И у Герцена образовалась в результате размышлений странные отношения к славянофилам: они стали друго–врагами.
Он пишет: «Да, мы были противниками, но очень странными. У нас была одна любовь, но не одинаковая. У них и у нас с детства запало безотчётное, физическое страстное чувство — чувство безграничной, обхватывающей любви к русскому народу. Но мы, как янус, как двуглавый орёл, смотрели в разные стороны, при том, что наши сердца бились в один унисон и было общим, единым сердцем. Они всю любовь, всю нежность перенесли на угнетённую Мать, а нам в её комнате было душно. Все почернелые лица из-за серебряных окладов… Мы знали, что у НЕЁ нет светлых воспоминаний. Мы знали и другое, что её счастье впереди, что под её сердцем бьется зародыш. Это наш младший брат! И мы ему без чечевицы уступим старшинство.

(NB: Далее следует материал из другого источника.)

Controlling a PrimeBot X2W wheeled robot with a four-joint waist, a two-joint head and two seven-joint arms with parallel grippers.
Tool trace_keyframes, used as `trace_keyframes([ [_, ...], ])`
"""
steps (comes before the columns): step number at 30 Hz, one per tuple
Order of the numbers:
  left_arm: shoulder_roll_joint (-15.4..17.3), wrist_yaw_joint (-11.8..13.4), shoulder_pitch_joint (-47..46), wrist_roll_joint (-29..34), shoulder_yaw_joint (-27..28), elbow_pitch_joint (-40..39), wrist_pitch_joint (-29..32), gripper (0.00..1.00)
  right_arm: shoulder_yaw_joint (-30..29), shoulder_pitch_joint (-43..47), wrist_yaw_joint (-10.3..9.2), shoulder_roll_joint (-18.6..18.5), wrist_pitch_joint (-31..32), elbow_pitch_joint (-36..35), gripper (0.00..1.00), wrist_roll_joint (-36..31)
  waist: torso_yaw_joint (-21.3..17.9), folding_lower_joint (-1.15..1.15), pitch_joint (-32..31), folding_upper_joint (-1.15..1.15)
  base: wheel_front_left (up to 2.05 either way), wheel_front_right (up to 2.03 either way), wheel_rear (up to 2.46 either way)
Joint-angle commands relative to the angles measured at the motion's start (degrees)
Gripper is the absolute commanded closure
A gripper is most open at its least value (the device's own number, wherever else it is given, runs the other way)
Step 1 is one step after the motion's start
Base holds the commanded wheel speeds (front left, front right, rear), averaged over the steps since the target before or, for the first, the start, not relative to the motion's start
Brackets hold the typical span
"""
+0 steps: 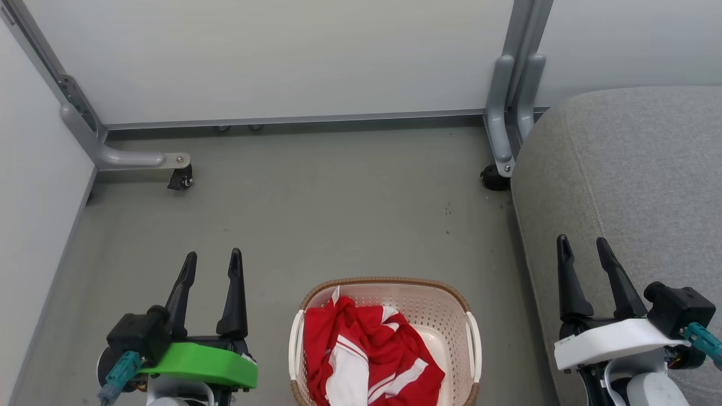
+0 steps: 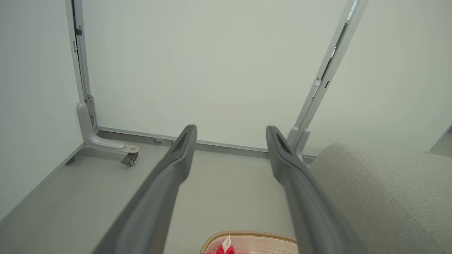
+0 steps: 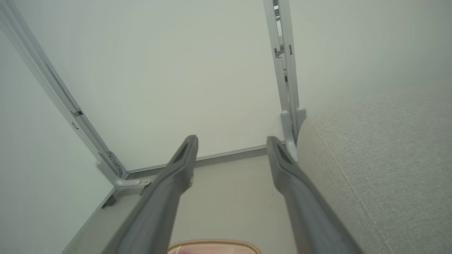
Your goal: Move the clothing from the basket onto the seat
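bare grey floor [image 1: 338,214] open ahead up to white partition panels [image 1: 271,56], grey seat [image 1: 637,186] rounded edge along right, cream basket [image 1: 389,282] on floor near seat, red-white clothing [image 1: 366,349] heaped inside, left gripper [image 1: 213,258] spread wide and empty left of basket, right gripper [image 1: 582,242] spread wide and empty over seat edge

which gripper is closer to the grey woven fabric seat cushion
Right. The right gripper is at the cushion's edge; the left gripper is past the cream perforated plastic basket.

Grey floor [image 1: 338,214], basket [image 1: 389,280] w/ brown rim near centre front, seat [image 1: 637,169] beside it on rt, partition feet [image 1: 121,158] w/ black casters [image 1: 180,179] at back l & r
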Motion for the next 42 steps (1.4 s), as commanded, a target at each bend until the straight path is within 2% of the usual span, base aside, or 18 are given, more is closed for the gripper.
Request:
trace_keyframes([
  [1, 0.42, 0.22, -0.38, 1.78, -0.29, -0.58, -0.47, 0.00, 0.15, 0.69, 0.01, -0.32, -0.53, -0.63, 0.00, -1.54, 0.08, 0.00, -0.03, 0.00, 0.00, 0.00, 0.00],
  [30, 0.52, 0.59, 0.74, 14.77, -1.56, -0.78, -3.75, 0.00, 1.37, 1.00, 0.01, -0.43, -3.81, -1.76, 0.00, -13.15, 0.19, 0.00, -0.59, 0.00, 0.00, 0.00, 0.00],
  [42, 0.51, 0.40, 1.38, 14.04, -1.19, -0.12, -3.49, 0.00, 1.88, 1.24, 0.01, -0.42, -3.65, -1.34, 0.00, -13.47, 0.31, 0.00, -0.89, 0.00, 0.00, 0.00, 0.00],
])
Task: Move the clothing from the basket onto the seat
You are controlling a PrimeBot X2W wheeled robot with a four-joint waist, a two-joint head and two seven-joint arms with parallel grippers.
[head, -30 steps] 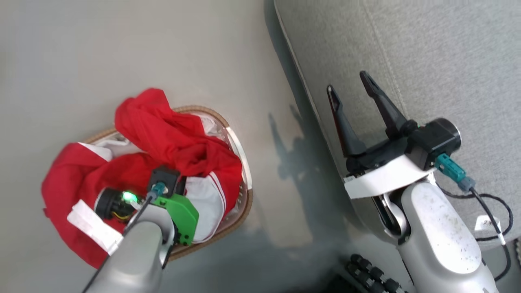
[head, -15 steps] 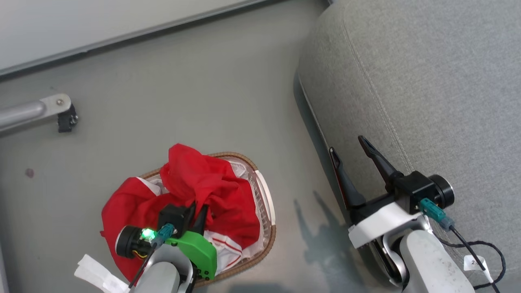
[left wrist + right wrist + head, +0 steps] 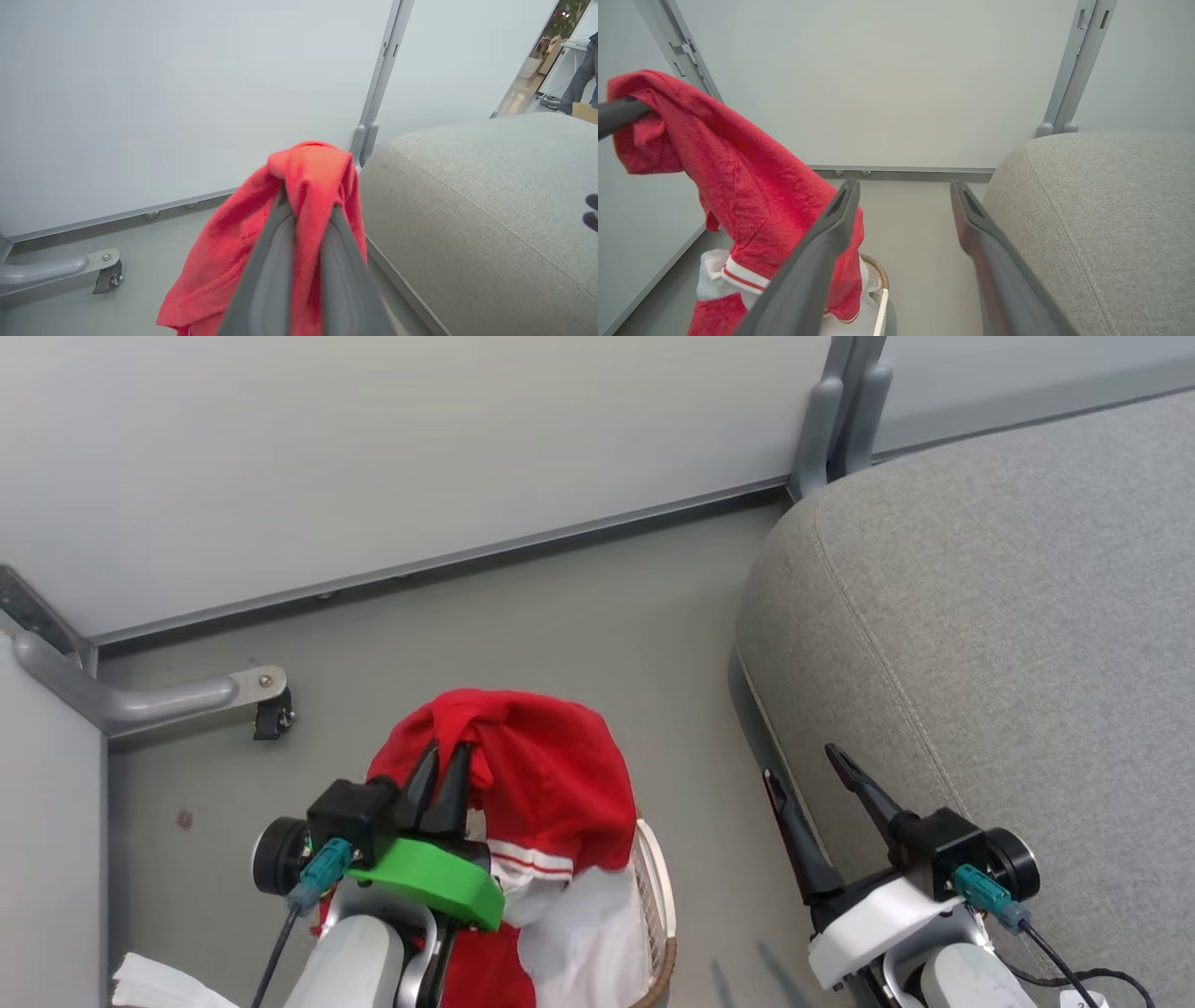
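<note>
Clamping shut on the clothing (image 3: 551,784), the left fingers (image 3: 453,789) hold it hanging above the basket (image 3: 658,887); the right fingers (image 3: 801,849) gape wide, empty. Best lift until it hangs clear, then swing across onto the seat (image 3: 980,616) beyond

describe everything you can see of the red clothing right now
The clothing is bright red soft fabric, crinkled, with a white band carrying thin red stripes low down. The left end effector is shut on a bunched fold at its top, and the fabric drapes over its tips and hangs in loose folds. Its lower part reaches down into the basket, which stands on the floor beside the seat. It does not touch the seat.
</note>
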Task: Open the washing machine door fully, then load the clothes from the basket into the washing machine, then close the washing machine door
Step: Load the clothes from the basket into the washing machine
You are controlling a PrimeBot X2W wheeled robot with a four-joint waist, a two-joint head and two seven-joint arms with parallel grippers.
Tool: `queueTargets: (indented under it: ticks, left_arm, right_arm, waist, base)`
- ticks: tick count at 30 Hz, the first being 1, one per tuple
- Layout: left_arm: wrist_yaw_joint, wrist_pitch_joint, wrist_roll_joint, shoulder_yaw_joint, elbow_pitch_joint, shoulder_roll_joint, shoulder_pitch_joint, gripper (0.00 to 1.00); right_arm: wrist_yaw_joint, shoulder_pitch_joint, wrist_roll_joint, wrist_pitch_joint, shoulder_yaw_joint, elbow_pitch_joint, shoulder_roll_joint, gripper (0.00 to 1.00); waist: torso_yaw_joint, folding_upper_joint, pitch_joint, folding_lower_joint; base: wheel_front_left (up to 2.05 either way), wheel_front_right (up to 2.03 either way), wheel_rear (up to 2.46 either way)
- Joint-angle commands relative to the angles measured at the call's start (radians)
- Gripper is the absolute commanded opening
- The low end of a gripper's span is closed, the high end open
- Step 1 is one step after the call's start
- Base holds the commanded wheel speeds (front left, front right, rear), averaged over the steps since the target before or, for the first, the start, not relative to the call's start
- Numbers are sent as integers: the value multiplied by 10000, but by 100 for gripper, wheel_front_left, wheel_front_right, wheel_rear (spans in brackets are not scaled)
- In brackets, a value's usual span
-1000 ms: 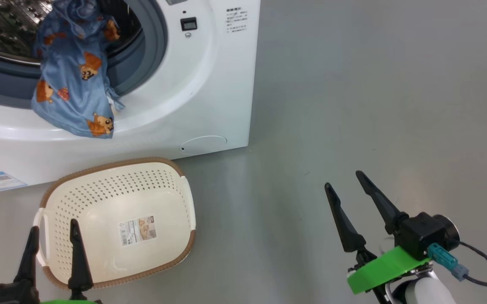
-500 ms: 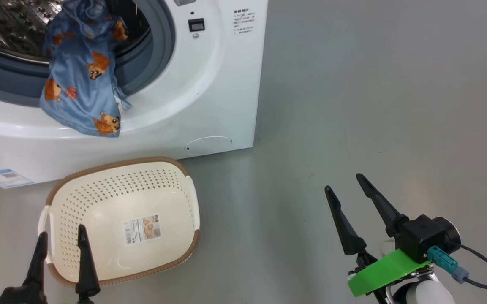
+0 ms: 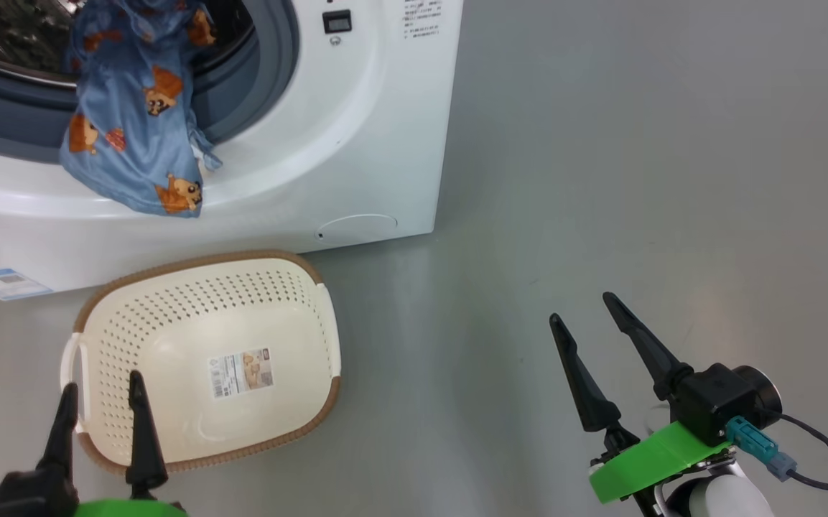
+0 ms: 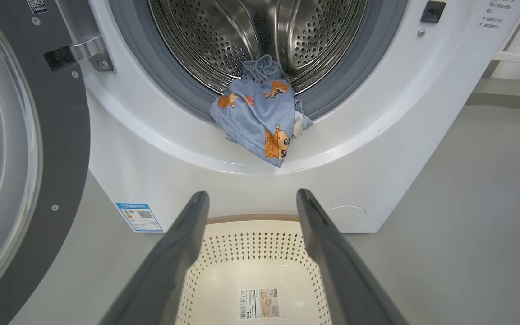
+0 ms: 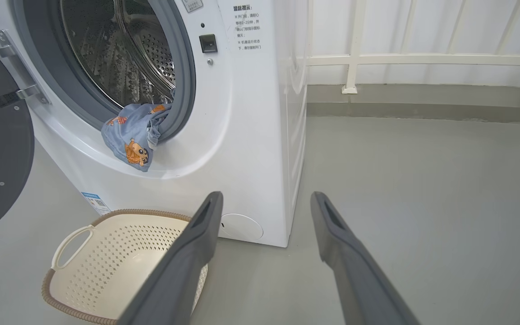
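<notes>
Well, the washing machine stands straight ahead of the left gripper, w/ its mouth free because the washing machine door is swung wide to that gripper's left. Directly under its fingers sits the basket, empty, so I judge the loading is nearly done. The clothes are ahead of and above the left gripper, hanging half out over the grey gasket. Prob. they need a push inside, otherwise the door would pinch them. Both grippers are spread w/ nothing between them. The right gripper waits over the floor, well apart from the machine.
</notes>
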Motion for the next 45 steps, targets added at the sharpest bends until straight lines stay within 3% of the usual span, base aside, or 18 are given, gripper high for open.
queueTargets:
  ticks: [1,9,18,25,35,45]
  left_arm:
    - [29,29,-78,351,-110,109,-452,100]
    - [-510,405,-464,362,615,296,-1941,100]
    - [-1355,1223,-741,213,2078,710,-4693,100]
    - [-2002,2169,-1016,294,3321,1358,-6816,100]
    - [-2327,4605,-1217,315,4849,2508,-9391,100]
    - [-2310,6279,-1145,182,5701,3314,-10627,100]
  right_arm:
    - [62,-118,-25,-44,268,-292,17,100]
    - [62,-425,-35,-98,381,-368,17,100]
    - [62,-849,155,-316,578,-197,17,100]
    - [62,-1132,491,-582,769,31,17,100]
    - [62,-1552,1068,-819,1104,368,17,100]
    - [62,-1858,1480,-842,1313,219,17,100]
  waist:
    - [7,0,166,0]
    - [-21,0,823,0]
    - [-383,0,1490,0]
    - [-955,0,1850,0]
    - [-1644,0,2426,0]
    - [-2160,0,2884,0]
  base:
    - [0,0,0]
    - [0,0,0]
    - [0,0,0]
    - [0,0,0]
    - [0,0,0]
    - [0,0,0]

ИМ — нужно было предание прошедшее.
НАМ — хочется оторвать от него Россию.
ОНИ — отправились искать живую Русь в летописях, так как Мария Магдалина искала Иисуса в гробе. И для НИХ русский народ преимущественно православный, т. е. наиприближённый к веси небесной. А для НАС, он преимущественно социальный и т. е., наиболее близкий к земной веси».
«Переводя с апокалиптического языка на наш обыкновенный и освещая дневным светом то, что у Хомякова освещено паникадилом, я ясно видел, как во многом мы одинаково поняли Западный вопрос».
Но, наряду с этим, нужно привести и другое: «Мы видели в их учении новый елей, помазывающий царя, новую цепь налагаемую на мысль, новое подчинение совести раболепной Византийской церкви. ИХ иконописные идеалы и дым ладана мешали нам разглядеть народный быт и основы сельской жизни. Клад их, может быть, и запрятан в церковной утвари старинной работы, но ценность то его была не в сосуде и не в форме. Ведь дело в том, что Славянизм существовал со времени обритья первой бороды Петром I».
И, наконец, последняя цитата Герцена: «История, как движение человечества к освобождению и самопознанию, для Славянофилов не существует. Они говорят, что плод Европейской жизни созрел в славянском мире, что Европа, достигнув науки, негации (отрицания действительности), наконец, провидения будущего в вопросах социализма и коммунизма, — совершила своё, и что славянский мир, — почва симпатического, органического развития для будущего. Славянофилы, мечтательно веря в будущее, радуются ему, мирятся с ним, (при этом понимая настоящее), — и в этом их счастье».
Наверное, приведённые цитаты, свидетельства крупного современника, друга–врага Герцена, достаточно, чтобы понять напряжённую атмосферу споров первой половины девятнадцатого века.
После долгой спячки, после чуждого периода, русская мысль проснулась и сразу испугалась окружающей среды. За спиной — предания и верное прошлое, но от него расстояние целый век. И мало воспоминаний. Каждая идея укоренена в западных идеях. Единый лик русской культуры расколот и раскромсан. Жизнь идёт по разным руслам. Двор и столица соблюдают прусско–гольштинские образы, приправляя их пышностью дореволюционного Версаля. А деревня, земщина и вся русская равнина берегут какие-то уцелевшие корни Московского царства.